EXERCISE: Would you restate word for word the lines of the listing, beginning at the first and ending with the line that holds "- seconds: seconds"?

DATA FOR PROCESSING:
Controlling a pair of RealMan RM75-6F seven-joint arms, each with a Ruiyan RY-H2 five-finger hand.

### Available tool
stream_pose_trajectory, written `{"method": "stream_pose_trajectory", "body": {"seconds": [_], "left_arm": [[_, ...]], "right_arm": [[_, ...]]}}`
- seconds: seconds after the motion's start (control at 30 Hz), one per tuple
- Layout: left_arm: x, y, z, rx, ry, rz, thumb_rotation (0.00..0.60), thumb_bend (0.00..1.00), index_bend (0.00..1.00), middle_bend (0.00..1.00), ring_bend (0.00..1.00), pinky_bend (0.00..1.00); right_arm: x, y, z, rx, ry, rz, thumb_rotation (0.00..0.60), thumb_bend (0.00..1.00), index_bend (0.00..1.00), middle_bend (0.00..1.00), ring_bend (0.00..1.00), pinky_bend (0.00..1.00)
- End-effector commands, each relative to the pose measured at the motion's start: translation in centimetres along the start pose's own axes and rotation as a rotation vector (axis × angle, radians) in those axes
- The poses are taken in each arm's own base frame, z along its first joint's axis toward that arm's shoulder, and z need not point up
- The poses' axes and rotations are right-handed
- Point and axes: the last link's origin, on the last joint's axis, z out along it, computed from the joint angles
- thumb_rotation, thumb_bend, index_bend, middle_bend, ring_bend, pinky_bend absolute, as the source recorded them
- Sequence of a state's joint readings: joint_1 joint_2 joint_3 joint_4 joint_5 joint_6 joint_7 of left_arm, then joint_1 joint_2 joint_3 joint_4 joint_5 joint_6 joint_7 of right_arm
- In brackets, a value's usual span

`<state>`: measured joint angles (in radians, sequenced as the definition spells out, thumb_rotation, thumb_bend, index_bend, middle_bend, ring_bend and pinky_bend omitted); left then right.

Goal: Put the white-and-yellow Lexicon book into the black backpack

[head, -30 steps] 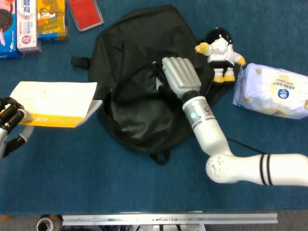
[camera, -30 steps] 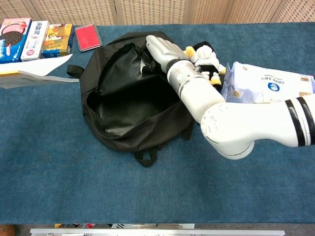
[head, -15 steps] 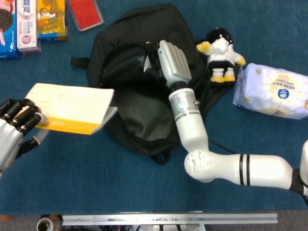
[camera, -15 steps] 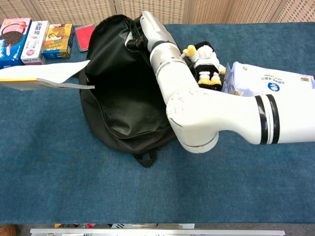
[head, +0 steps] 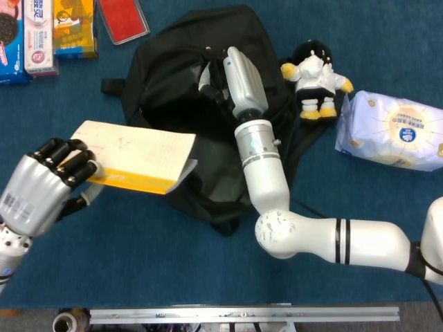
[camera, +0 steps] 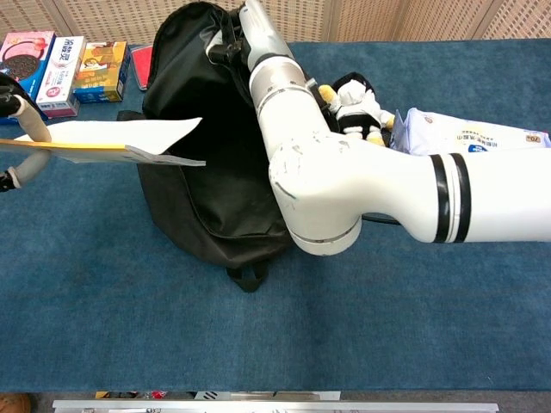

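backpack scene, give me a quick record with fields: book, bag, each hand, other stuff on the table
book: white-and-yellow Lexicon book, held level, its free end over the bag's mouth
bag: black backpack, top lifted
left hand: left hand grips the book's outer end
right hand: right hand holds the bag's upper edge up
other: plush toy, white packet, snack boxes, red case on blue table

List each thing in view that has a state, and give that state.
Book: closed, held level in the air, leading edge at the bag's opening.
Backpack: unzipped, top lifted.
Left robot hand: grips the book.
Right robot hand: holds the backpack's top up.
Toy penguin: lying beside the backpack.
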<state>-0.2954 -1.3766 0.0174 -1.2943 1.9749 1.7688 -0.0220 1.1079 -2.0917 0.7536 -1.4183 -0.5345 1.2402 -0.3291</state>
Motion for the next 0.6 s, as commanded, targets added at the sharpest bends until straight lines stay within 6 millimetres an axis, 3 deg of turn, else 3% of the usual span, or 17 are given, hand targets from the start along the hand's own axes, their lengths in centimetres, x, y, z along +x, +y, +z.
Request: {"method": "stream_pose_trajectory", "body": {"seconds": [0.03,0.6], "left_arm": [[-0.2,0.3,0.3,-0.014,-0.002,-0.007,0.6,0.34,0.72,0.56,0.41,0.5],[-1.5,2.8,3.3,-0.1,0.001,-0.064,0.6,0.34,0.72,0.56,0.41,0.5]], "right_arm": [[-0.3,-0.4,0.3,-0.001,0.013,0.044,0.6,0.98,0.76,0.7,0.71,0.98],[-1.1,-1.4,1.0,-0.053,-0.039,0.187,0.6,0.98,0.76,0.7,0.71,0.98]]}}
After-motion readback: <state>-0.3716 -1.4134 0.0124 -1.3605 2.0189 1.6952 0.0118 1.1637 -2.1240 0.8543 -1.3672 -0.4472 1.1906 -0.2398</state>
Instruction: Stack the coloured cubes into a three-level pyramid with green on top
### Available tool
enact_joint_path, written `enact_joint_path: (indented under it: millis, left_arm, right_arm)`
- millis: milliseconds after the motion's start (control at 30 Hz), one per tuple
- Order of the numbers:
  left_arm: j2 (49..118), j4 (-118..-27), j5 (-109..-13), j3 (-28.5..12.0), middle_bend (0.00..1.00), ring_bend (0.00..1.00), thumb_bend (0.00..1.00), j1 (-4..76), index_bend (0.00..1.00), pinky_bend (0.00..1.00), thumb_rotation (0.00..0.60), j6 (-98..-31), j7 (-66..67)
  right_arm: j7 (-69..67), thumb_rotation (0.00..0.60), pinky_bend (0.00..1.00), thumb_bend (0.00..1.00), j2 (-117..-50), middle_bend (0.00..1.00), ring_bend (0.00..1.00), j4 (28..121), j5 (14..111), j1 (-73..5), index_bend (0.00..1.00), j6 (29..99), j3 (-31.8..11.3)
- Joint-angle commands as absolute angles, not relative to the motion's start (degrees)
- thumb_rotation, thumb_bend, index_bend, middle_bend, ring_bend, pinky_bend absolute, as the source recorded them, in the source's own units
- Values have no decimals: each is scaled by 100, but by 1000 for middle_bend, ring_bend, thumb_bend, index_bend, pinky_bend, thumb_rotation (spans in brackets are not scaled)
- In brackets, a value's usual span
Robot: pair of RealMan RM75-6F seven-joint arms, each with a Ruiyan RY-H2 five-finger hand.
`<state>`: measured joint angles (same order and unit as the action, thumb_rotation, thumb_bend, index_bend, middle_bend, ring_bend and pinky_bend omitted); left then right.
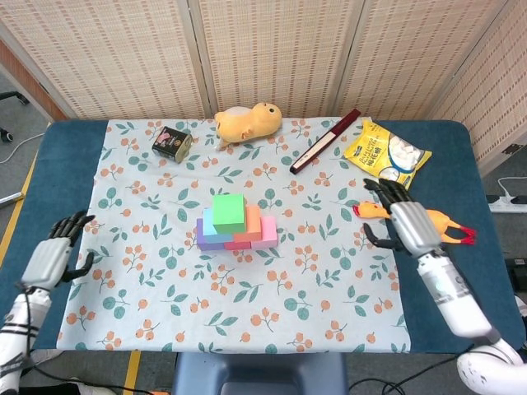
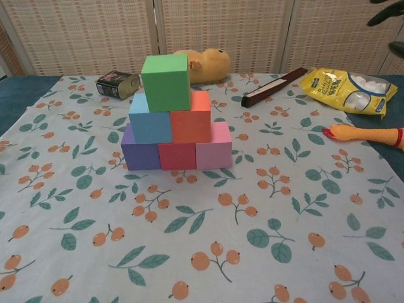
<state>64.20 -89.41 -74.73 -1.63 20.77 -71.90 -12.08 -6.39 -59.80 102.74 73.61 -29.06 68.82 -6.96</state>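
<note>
A three-level pyramid stands at the middle of the floral cloth. Its green cube (image 1: 228,207) (image 2: 165,81) is on top, resting on a blue cube (image 2: 150,121) and an orange cube (image 2: 191,118). The bottom row is a purple cube (image 2: 140,151), a red cube (image 2: 176,155) and a pink cube (image 2: 213,149). My left hand (image 1: 54,253) is far out at the cloth's left edge, fingers spread, holding nothing. My right hand (image 1: 405,222) is off to the right beside the rubber chicken, fingers apart and empty. Only dark fingertips (image 2: 386,12) of it show in the chest view.
A rubber chicken (image 1: 420,220) lies at the right. Along the back lie a yellow snack bag (image 1: 385,155), a dark red box (image 1: 324,141), a yellow plush toy (image 1: 247,122) and a small tin (image 1: 171,142). Blue table (image 1: 74,148) borders the cloth.
</note>
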Motion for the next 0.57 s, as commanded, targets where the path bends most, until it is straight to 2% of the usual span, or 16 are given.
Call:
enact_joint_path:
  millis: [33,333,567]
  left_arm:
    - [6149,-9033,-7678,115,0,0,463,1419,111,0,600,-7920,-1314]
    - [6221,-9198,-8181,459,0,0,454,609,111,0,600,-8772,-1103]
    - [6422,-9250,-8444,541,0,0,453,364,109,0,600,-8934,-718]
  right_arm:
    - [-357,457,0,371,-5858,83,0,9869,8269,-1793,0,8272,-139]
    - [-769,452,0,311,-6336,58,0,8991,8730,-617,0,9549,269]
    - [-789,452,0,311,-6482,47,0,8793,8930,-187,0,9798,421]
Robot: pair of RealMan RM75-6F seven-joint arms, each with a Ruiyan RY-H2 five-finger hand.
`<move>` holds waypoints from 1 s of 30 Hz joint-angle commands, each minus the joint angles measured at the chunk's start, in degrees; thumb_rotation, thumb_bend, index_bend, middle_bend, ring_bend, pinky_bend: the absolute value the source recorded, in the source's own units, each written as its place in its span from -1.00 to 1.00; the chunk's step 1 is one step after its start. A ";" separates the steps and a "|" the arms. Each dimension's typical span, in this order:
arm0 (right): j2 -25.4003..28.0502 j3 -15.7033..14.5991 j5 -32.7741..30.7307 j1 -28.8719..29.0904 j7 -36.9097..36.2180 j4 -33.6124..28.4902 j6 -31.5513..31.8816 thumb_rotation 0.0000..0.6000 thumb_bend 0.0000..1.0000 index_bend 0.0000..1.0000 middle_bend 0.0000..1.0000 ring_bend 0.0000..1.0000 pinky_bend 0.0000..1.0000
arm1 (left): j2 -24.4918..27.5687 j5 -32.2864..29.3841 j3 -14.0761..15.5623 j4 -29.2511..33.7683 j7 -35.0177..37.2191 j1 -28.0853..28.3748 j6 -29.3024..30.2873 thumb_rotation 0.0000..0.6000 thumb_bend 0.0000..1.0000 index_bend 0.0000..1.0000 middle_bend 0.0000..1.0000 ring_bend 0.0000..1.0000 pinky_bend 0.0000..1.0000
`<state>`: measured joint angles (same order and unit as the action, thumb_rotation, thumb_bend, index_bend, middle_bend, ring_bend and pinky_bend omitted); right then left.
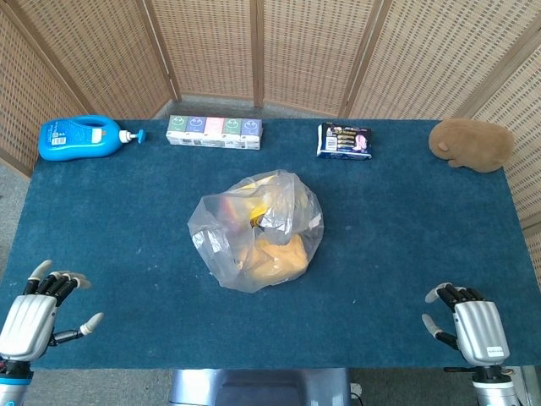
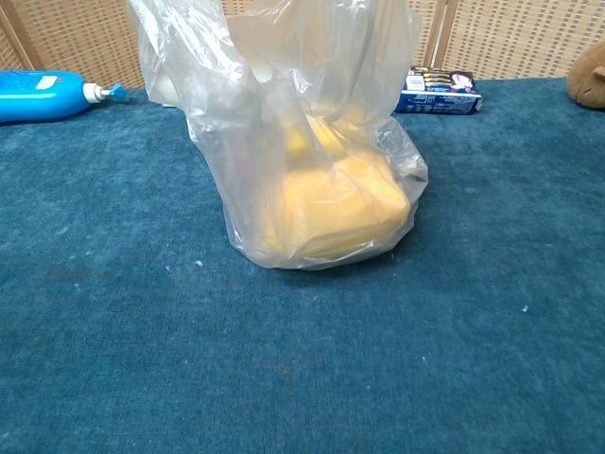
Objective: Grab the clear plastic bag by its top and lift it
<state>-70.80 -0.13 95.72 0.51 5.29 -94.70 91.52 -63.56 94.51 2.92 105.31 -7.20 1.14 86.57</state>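
Blue cloth covers the table (image 1: 406, 237), with woven screens (image 1: 211, 46) behind it, and I see lots of bare cloth all around the clear plastic bag (image 1: 256, 228) sitting in the middle. Far behind the bag, along the back edge, lie a blue pump bottle (image 1: 80, 138), a row of small boxes (image 1: 215, 131), a dark snack pack (image 1: 344, 140) and a brown soft toy (image 1: 472, 144), none in my way. My left hand (image 1: 32, 315) and right hand (image 1: 473, 328) wait at the near edge, well apart from the bag, fingers spread and holding nothing; the bag is crinkly, bunched at the top, with yellow things inside.
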 commanded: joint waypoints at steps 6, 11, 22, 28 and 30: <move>0.09 0.09 -0.13 -0.23 -0.42 0.22 0.34 1.00 -0.41 -0.05 -0.07 0.00 -0.11 | 1.29 0.48 0.38 1.31 4.63 1.16 -1.40 -1.00 -0.69 -0.30 -0.34 -0.53 -0.85; 0.07 0.12 -0.15 -0.26 -0.58 0.30 0.35 1.00 -0.41 -0.05 -0.07 0.00 -0.11 | 1.39 0.28 0.29 1.39 4.19 1.04 -1.03 -1.00 -0.69 -0.30 -0.34 -0.53 -0.85; -0.02 0.15 -0.06 -0.15 -0.50 0.31 0.10 1.00 -0.41 -0.06 -0.07 0.00 -0.11 | 1.40 0.20 0.74 1.35 5.39 1.05 -1.30 -1.00 -0.69 -0.30 -0.34 -0.53 -0.85; -0.02 0.21 -0.08 -0.32 -0.58 0.29 0.41 1.00 -0.41 -0.06 -0.07 0.00 -0.11 | 1.87 0.62 1.56 3.70 16.88 2.94 -4.17 -1.00 -0.69 -0.30 -0.34 -0.53 -0.81; -0.05 0.18 -0.09 -0.36 -0.64 0.37 0.43 1.00 -0.41 -0.06 -0.07 0.00 -0.11 | 2.61 0.87 2.01 4.77 25.01 4.17 -5.80 -1.00 -0.69 -0.30 -0.34 -0.53 -0.76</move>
<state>-70.84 0.05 95.63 0.15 4.65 -94.33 91.95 -61.78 95.00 4.13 107.97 6.26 3.39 83.46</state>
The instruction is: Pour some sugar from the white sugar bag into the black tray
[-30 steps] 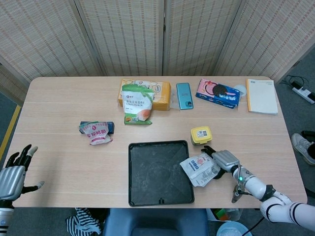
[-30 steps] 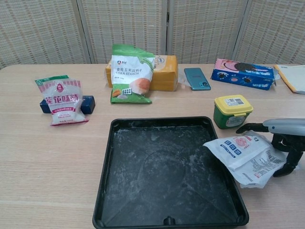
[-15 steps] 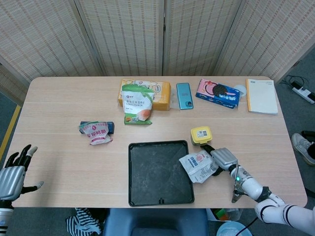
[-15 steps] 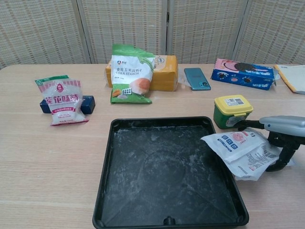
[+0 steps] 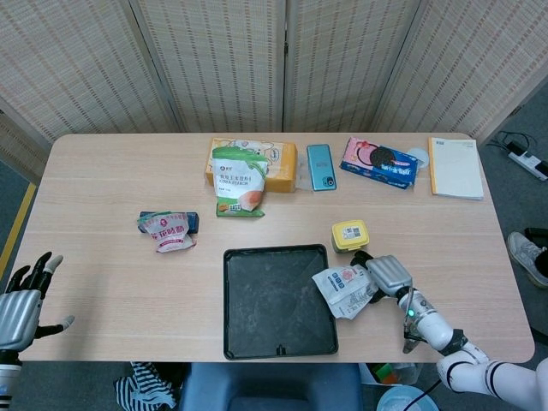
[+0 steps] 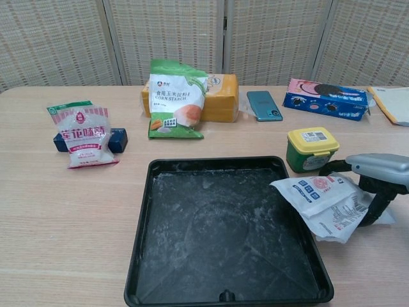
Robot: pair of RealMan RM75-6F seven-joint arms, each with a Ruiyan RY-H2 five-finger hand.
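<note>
The white sugar bag lies tilted at the right edge of the black tray, with its left corner over the tray's rim. My right hand grips the bag's right end, fingers wrapped over and behind it. White powder dusts the tray's floor. My left hand hangs off the table's near left corner, fingers spread and holding nothing; only the head view shows it.
A yellow-lidded green tub stands just behind the bag. Further back are a corn starch bag leaning on a yellow box, a phone, a cookie pack and a notebook. A small white pouch sits at the left.
My right hand has carried the sugar bag a little left and away from the front edge, so its corner now sits further over the tray's rim. The left hand has hardly moved.
</note>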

EXERCISE SOLUTION:
Controlling a pair of RealMan RM75-6F seven-joint arms, each with a Ruiyan RY-H2 five-finger hand.

### Available tool
stream_pose_trajectory, written `{"method": "stream_pose_trajectory", "body": {"seconds": [_], "left_arm": [[_, ...]], "right_arm": [[_, ...]]}}`
- seconds: seconds after the motion's start (control at 30 Hz), one per tuple

Output is complete for this exercise.